Замечательный лозунг «Искусство ради искусства», содержащий в себе высшую правду творчества, не мог быть реализован в условиях советского строя, опирающегося на кабалу убогих схем агитпропа. Он не может быть осуществлен и в сегодняшней Беларуси, о чем властью сказано неоднократно, недвусмысленно и угрожающе. Тем не менее за официально принятой в СССР марксистской идеологией стояла тень владеющей человечеством двухтысячелетней мечты о справедливом и праведном общественном устройстве, о достижении счастливого конца истории, об окончательном торжестве разума и свободы. Социалистические и коммунистические принципы под другими названиями разрабатывались и отстаивались выдающимися представителями человеческой мысли на протяжении ее развития, начиная с возникновения христианства, а может быть, и более глубокой Античности. За них шли на смерть, терпели муки и лишения, в них свято верила не худшая и не малочисленная часть обитателей планеты. (Нужно ли винить их творцов в том, что практика опровергла теорию, жизнь развеяла мечту, свобода обернулась рабством, преподав человечеству отрезвляющий урок)? Величие же белорусской идеологической программы пока исчерпывается проступающим желанием конкретного государственного руководителя получить санкцию на продление своих официальных полномочий. Кто станет отдавать за это жизнь? Но и этой идеологии в явственно изложенном виде до сих пор нет. Вряд ли кто-нибудь, включая авторов соответствующих учебников, возьмется без оговорок высказать хотя бы один ее основополагающий и непреходящий тезис. Между тем идеологическая борьба с населением ведется вовсю, защищая, в сущности, пустое место.

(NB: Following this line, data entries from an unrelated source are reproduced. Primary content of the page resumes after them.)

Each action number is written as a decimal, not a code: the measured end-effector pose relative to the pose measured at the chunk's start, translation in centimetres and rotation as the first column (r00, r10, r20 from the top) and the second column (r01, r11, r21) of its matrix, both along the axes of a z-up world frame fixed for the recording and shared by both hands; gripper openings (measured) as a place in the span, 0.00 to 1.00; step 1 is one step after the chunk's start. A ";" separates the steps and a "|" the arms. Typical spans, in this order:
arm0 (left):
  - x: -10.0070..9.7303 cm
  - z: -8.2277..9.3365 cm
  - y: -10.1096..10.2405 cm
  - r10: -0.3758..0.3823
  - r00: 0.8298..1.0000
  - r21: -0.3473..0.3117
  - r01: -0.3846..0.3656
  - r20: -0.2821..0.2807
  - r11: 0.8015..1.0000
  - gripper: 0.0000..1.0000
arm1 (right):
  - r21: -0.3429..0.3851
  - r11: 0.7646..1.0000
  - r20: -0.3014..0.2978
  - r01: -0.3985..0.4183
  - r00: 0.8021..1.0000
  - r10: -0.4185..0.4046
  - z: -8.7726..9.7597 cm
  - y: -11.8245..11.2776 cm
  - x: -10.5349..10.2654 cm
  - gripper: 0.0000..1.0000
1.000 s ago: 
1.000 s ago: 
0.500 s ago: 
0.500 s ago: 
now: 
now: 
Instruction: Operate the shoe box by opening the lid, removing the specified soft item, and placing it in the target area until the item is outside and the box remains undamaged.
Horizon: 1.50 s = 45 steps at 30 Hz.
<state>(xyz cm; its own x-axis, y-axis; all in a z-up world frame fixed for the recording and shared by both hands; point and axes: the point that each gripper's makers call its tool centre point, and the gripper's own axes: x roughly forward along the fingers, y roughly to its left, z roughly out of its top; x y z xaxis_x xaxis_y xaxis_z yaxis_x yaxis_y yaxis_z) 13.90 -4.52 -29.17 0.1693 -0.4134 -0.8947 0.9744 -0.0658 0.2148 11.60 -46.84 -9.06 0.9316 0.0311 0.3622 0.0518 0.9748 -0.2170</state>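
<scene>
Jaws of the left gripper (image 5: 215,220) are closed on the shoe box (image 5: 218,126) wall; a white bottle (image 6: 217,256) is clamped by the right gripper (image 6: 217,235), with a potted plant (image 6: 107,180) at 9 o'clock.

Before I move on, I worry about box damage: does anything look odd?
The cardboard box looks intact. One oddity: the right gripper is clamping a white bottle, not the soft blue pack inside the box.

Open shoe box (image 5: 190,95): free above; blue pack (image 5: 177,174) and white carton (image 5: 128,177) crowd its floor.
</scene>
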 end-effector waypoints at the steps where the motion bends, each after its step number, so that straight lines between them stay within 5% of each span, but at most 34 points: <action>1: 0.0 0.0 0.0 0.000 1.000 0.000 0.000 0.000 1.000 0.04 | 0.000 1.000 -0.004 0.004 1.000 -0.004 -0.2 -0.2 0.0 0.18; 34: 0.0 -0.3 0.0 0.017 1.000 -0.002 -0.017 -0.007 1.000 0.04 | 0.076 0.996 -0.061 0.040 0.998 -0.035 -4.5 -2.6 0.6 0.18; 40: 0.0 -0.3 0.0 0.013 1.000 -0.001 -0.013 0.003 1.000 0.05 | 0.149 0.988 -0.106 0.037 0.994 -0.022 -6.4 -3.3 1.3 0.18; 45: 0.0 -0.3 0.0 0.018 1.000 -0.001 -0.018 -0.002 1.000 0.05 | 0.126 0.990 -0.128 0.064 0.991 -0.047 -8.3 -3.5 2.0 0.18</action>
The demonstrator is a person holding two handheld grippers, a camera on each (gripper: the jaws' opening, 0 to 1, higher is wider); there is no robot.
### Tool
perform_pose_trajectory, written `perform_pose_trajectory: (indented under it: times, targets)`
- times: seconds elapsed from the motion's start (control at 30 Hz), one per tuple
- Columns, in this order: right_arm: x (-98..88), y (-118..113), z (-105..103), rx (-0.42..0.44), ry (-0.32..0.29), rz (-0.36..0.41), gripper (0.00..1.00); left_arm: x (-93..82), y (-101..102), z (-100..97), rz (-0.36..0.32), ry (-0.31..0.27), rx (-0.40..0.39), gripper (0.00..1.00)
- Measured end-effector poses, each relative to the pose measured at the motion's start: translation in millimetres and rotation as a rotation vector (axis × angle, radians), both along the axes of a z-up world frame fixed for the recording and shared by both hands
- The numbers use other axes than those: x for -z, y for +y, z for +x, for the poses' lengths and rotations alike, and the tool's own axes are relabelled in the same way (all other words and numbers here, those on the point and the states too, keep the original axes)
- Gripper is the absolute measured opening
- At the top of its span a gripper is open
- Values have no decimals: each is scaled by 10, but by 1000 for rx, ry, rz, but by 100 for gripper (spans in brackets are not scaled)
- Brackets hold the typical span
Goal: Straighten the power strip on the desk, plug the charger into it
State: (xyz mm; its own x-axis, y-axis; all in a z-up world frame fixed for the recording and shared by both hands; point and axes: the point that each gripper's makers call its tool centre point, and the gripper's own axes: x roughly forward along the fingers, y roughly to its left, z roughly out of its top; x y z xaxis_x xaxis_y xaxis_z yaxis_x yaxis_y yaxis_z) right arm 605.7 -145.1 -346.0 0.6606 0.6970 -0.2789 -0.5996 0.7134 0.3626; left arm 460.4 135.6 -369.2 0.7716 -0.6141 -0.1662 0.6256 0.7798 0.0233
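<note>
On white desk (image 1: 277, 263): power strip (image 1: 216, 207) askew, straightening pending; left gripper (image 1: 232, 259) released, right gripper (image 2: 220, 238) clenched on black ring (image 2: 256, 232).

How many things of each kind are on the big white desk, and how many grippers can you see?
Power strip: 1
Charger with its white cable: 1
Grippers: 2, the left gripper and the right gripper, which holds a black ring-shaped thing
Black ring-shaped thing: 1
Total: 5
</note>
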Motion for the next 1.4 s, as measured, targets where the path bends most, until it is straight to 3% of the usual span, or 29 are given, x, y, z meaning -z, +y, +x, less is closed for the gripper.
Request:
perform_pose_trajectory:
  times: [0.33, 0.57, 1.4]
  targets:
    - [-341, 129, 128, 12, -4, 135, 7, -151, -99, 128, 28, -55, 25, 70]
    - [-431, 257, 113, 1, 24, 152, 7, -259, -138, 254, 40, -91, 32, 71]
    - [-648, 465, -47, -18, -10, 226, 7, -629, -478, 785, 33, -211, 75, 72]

Действующие персоналии белорусской власти — люди на историческом горизонте не обязательные. Вполне могли быть и другие. Но мы имеем тех, кого хотели и заслужили.

Политический режим со всеми вытекающими из него последствиями не навязывается нам. Он каждодневно творится нами самими и держится на самих нас. Он такой, каким мы хотим его видеть.